▶ [To do]:
Omit all pictures and transcribe only the lines in the entries below that run from the line with "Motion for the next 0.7" through the line with "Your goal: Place".
+++ Recorded data +++
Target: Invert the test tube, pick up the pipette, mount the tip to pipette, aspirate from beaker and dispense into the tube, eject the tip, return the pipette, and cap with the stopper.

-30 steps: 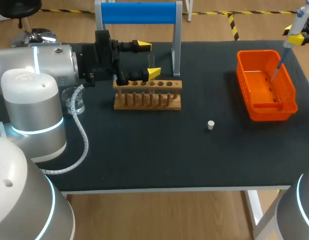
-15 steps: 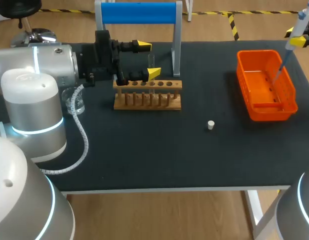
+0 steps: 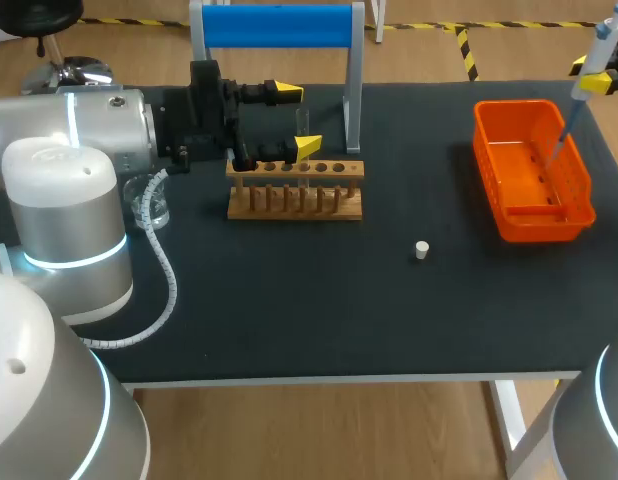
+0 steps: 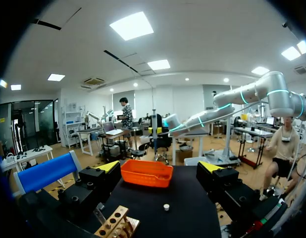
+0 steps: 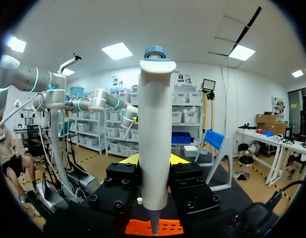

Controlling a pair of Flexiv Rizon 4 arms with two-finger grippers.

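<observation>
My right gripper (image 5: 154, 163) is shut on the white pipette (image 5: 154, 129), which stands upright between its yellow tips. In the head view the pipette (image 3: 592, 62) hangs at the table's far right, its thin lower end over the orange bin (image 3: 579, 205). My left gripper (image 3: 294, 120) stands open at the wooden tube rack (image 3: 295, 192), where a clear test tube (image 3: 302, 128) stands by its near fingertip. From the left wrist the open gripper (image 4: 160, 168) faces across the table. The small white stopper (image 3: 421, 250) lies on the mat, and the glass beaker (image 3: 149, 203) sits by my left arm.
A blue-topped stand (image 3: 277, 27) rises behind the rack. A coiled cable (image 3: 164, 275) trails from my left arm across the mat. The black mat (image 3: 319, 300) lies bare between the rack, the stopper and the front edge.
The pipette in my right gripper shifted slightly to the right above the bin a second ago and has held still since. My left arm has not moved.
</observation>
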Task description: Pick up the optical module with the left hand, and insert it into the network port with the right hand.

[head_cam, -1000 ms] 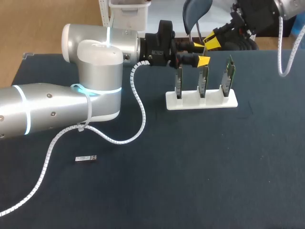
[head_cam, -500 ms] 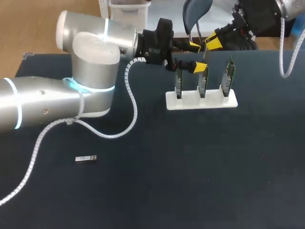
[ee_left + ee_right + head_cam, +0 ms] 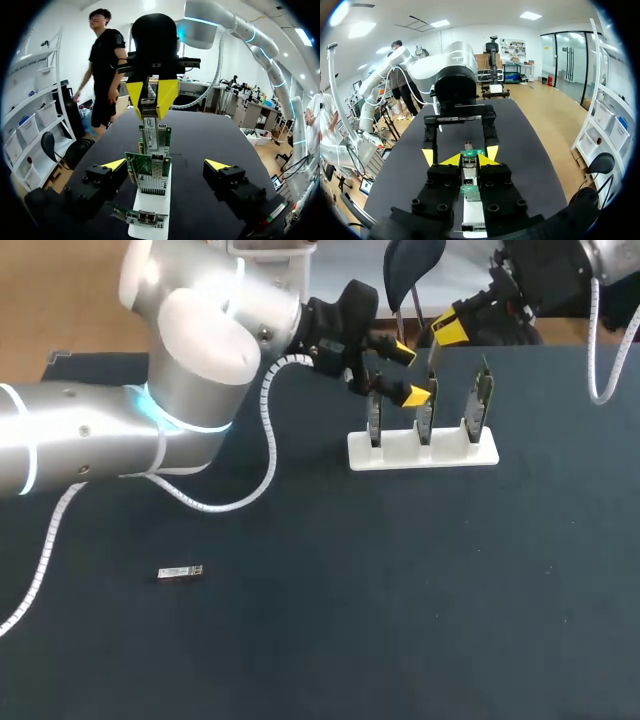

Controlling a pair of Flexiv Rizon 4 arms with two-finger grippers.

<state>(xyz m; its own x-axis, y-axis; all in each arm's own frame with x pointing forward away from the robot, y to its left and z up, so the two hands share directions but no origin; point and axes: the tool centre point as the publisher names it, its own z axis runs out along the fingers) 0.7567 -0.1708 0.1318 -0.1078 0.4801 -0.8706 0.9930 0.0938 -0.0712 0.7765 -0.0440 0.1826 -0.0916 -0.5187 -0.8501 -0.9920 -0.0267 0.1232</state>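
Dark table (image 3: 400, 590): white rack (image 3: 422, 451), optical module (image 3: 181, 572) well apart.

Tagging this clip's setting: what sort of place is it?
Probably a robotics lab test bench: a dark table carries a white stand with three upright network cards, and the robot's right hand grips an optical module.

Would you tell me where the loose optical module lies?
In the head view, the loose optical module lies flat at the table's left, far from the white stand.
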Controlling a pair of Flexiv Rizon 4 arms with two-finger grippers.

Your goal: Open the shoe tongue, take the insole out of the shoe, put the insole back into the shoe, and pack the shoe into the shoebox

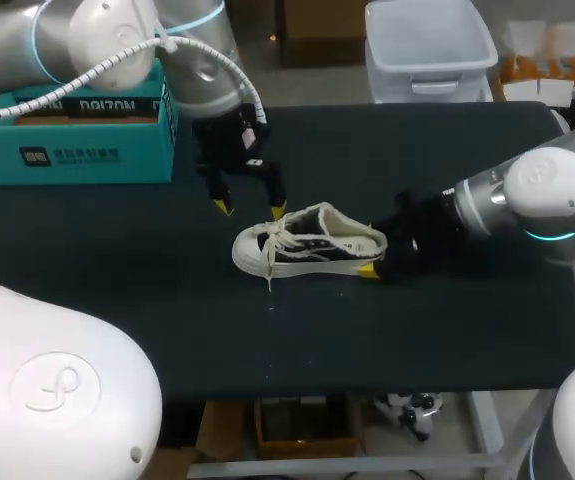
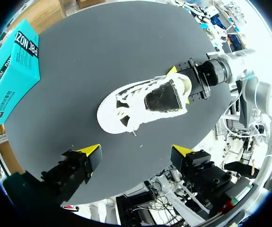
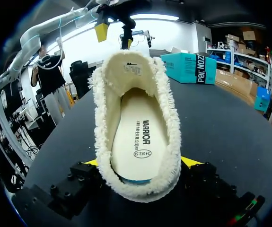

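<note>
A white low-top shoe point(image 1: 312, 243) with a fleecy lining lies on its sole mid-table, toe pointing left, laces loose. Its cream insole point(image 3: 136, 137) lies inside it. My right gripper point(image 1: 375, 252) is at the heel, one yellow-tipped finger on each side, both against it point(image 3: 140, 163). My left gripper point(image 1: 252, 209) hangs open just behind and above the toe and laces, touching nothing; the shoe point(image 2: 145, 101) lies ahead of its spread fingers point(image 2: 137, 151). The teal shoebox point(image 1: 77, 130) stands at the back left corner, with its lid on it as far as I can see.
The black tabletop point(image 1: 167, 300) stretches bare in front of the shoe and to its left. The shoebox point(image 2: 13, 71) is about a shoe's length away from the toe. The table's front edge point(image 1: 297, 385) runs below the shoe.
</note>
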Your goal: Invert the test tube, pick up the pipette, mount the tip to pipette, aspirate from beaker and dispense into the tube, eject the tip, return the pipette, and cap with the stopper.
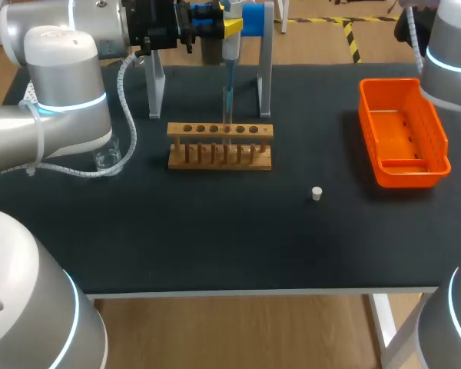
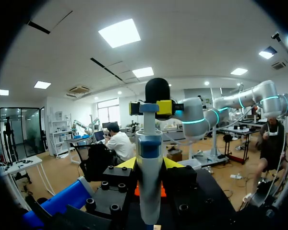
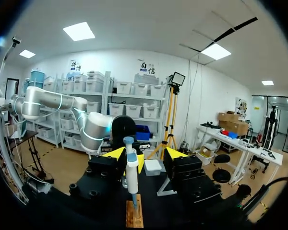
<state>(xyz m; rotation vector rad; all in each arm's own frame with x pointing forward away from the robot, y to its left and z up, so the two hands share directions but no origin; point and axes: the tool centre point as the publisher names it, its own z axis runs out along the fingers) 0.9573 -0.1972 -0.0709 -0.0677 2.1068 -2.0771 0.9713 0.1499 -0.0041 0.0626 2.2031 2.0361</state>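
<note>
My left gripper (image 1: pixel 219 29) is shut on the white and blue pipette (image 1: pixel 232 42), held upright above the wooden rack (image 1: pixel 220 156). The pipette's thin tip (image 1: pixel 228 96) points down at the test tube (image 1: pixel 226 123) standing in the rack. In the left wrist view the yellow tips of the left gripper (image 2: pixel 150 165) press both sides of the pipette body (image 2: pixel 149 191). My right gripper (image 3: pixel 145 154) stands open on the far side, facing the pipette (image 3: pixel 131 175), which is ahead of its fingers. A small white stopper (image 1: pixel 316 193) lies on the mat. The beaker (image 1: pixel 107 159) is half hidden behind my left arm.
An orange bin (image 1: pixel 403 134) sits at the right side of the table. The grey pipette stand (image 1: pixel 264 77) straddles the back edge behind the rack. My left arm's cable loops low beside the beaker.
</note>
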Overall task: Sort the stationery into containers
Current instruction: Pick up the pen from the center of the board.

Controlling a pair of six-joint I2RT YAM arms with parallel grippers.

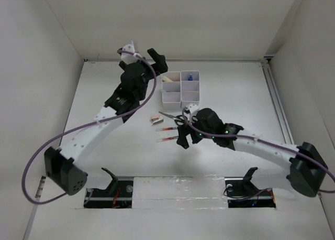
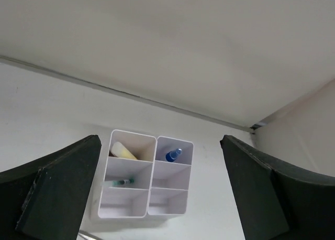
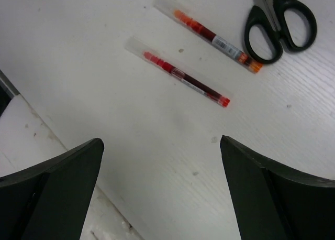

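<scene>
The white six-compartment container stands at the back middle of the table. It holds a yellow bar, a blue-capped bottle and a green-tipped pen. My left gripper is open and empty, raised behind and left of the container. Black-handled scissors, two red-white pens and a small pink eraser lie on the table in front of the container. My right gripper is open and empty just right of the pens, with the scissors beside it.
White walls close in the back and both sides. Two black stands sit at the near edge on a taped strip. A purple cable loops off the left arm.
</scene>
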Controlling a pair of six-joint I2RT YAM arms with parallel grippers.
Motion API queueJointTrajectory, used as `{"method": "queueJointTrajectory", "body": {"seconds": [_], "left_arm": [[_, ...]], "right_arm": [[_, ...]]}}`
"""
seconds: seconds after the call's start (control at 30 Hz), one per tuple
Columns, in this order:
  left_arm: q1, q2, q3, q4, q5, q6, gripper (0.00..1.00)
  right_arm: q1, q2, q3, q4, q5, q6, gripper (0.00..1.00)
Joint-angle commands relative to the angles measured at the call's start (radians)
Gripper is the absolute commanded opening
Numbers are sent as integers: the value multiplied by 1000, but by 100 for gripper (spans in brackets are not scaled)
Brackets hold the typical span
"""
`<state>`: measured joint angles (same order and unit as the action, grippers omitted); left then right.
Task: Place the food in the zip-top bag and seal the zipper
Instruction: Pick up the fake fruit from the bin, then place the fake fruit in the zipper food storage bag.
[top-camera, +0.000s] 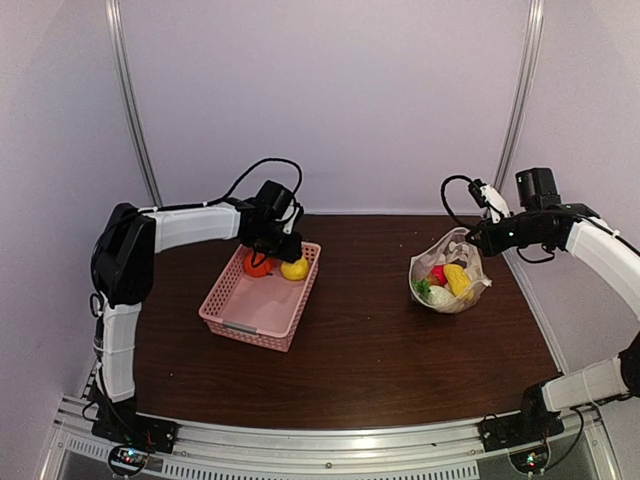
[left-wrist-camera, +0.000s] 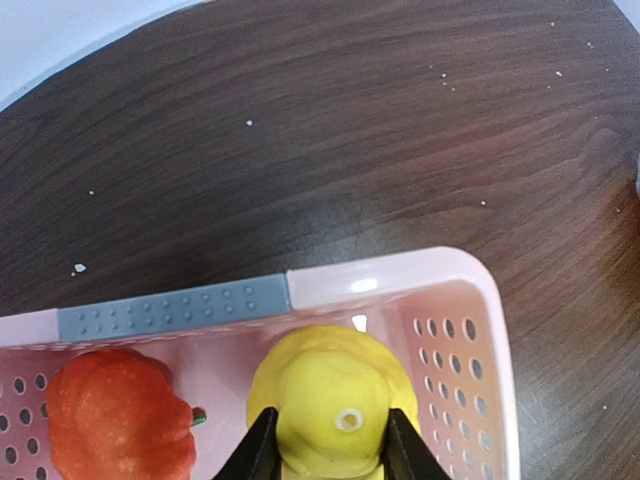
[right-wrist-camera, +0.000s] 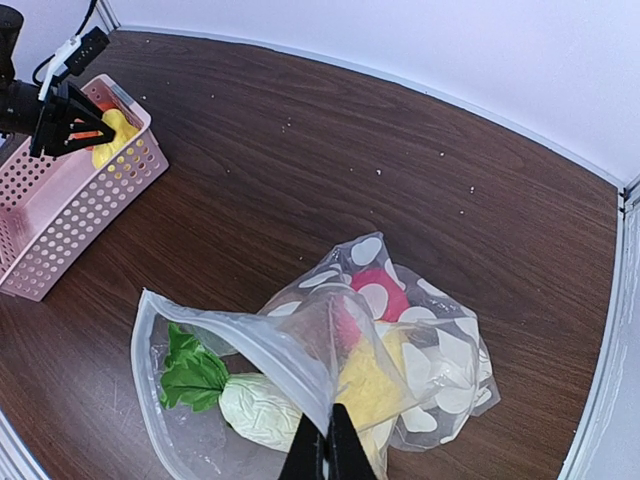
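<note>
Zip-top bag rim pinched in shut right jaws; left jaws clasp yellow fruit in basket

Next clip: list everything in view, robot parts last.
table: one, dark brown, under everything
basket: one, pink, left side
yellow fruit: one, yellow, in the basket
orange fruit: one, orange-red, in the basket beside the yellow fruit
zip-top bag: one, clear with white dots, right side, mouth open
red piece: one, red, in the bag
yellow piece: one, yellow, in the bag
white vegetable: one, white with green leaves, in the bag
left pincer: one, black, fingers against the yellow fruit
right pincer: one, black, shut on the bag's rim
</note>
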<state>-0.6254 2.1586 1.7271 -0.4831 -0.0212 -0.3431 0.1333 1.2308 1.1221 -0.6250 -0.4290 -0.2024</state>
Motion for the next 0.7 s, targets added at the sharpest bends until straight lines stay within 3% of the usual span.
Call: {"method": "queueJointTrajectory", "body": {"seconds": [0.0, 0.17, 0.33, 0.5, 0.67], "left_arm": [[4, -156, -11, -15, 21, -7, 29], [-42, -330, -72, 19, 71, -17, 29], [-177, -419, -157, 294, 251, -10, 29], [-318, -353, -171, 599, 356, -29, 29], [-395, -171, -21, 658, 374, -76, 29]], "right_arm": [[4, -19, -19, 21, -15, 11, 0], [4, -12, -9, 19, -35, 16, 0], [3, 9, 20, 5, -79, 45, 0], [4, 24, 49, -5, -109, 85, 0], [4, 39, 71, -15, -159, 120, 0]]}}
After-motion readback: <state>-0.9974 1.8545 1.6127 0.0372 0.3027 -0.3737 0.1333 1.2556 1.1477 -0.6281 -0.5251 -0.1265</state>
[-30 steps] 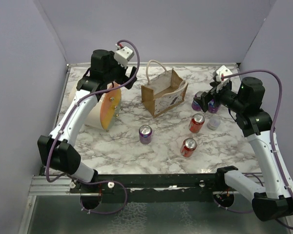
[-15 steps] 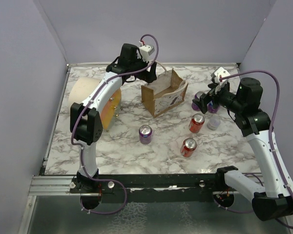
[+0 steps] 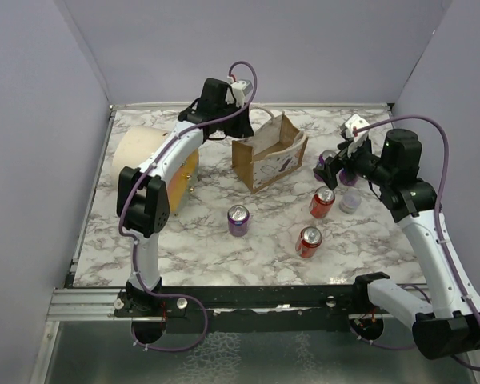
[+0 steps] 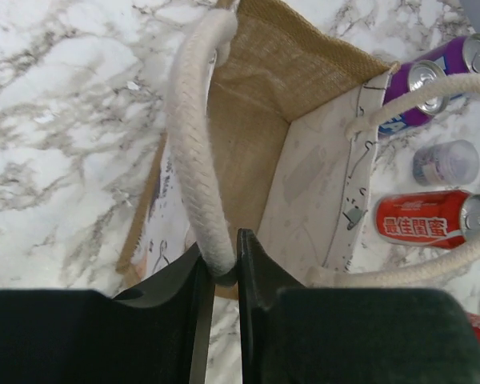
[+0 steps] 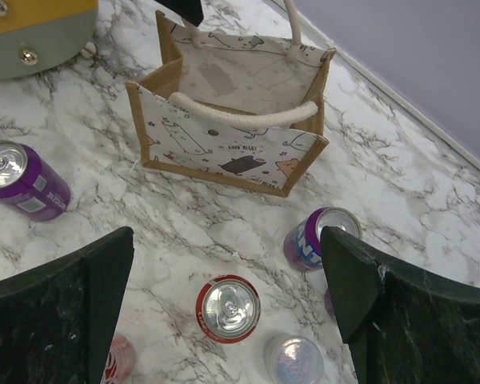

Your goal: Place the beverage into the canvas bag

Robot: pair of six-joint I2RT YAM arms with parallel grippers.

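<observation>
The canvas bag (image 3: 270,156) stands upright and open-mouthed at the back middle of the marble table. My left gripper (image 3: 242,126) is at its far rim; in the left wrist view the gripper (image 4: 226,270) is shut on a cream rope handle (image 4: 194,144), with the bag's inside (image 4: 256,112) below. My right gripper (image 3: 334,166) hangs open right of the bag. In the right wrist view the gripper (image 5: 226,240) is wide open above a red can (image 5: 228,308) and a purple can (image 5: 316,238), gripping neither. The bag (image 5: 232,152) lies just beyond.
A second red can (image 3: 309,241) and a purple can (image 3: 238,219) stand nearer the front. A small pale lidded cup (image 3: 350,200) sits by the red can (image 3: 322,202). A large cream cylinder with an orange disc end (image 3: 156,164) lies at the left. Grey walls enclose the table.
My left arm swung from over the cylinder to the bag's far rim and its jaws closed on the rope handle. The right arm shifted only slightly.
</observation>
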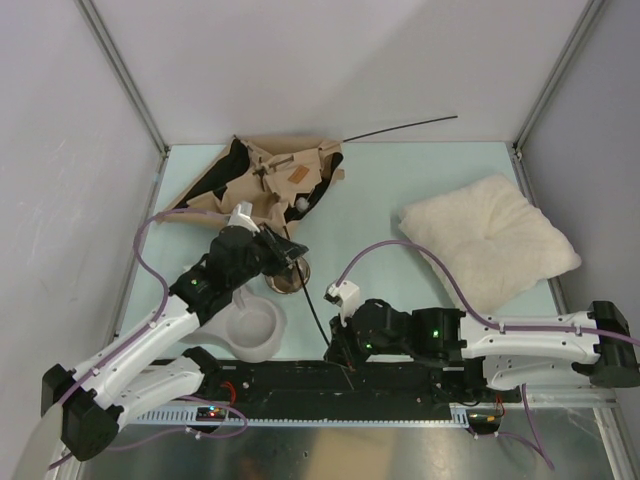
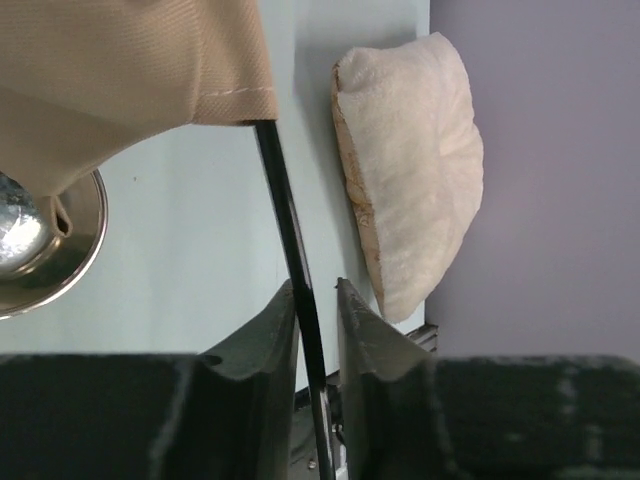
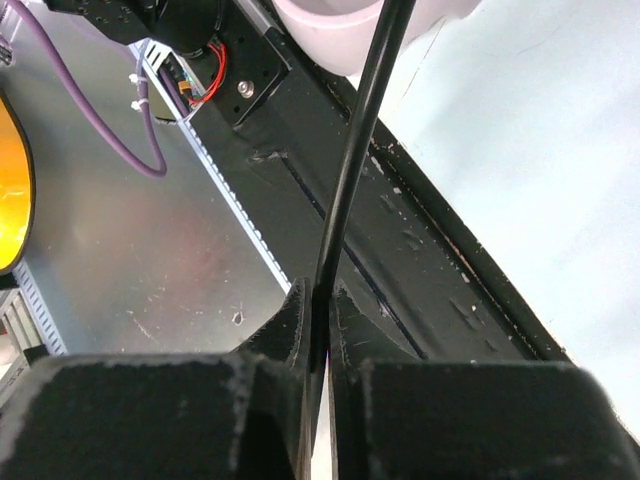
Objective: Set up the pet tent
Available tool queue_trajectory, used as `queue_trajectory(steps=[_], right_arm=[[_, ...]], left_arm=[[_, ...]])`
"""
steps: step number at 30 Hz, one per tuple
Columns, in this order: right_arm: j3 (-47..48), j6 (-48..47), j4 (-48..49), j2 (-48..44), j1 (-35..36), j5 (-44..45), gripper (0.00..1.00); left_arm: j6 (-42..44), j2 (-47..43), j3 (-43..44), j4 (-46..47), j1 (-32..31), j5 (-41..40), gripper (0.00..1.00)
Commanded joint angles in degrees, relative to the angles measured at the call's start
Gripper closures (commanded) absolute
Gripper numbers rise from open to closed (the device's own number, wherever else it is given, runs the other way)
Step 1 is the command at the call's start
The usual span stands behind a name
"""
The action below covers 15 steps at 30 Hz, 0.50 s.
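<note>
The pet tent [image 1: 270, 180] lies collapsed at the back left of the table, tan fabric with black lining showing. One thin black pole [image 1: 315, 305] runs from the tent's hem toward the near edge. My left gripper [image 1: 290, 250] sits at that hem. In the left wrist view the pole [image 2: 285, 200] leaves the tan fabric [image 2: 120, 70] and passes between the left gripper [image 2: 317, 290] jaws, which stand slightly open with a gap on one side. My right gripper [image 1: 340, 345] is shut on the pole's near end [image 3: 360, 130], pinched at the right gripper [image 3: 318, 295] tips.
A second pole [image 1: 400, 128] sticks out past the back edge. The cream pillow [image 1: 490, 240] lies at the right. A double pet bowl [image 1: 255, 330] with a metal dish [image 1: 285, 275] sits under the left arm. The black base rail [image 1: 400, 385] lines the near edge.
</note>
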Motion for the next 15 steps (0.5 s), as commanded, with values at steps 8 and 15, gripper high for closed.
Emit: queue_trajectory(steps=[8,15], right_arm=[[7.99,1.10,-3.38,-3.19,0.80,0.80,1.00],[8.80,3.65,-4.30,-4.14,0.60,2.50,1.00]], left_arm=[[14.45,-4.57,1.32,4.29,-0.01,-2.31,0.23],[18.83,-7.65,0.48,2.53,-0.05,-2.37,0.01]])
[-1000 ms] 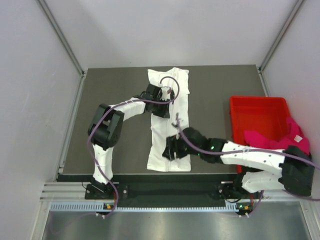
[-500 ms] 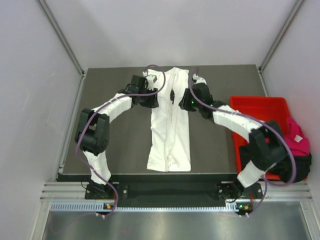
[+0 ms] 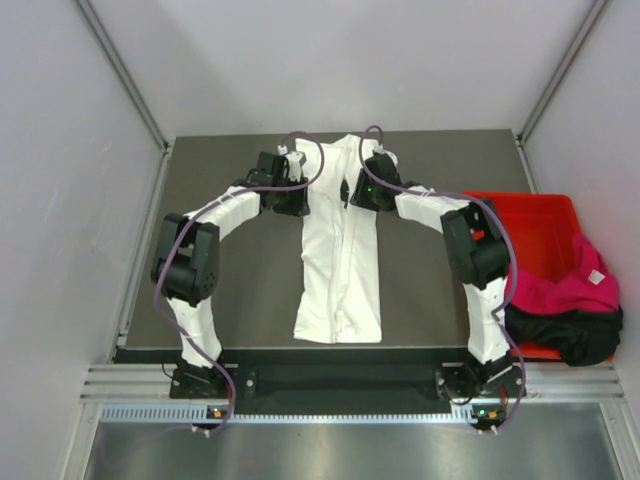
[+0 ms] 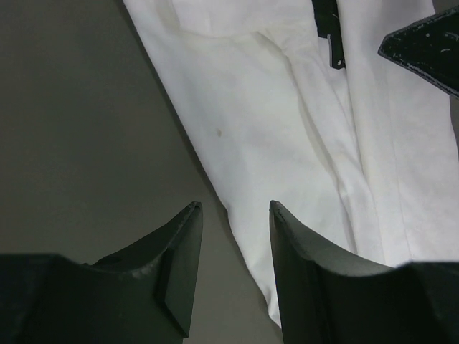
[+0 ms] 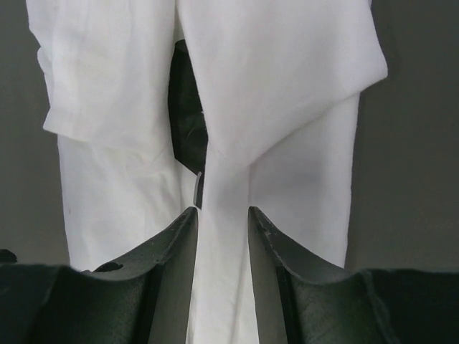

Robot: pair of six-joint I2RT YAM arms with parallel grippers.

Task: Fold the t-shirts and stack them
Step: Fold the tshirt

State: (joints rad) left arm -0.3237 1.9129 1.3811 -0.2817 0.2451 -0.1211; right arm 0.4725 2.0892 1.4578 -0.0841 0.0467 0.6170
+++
▶ [Answer to this exercise]:
Motion for the next 0.7 s, targets added at the sharpest bends until straight lines stay within 3% of the usual span.
Call: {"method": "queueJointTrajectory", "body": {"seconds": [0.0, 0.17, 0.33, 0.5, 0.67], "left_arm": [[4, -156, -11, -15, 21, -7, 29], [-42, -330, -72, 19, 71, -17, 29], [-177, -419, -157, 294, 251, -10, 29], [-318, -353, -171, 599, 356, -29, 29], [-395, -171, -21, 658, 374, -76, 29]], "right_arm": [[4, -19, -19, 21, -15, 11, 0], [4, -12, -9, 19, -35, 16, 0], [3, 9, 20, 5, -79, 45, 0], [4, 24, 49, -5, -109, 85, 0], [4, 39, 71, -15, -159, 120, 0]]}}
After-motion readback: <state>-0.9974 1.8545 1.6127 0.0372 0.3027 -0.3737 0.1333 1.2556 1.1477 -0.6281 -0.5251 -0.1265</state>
[-30 steps] 
[-15 steps] 
[+0 steps] 
[+0 steps] 
[+0 steps] 

Your goal: Place the beverage into the canvas bag

What needed an answer now has one.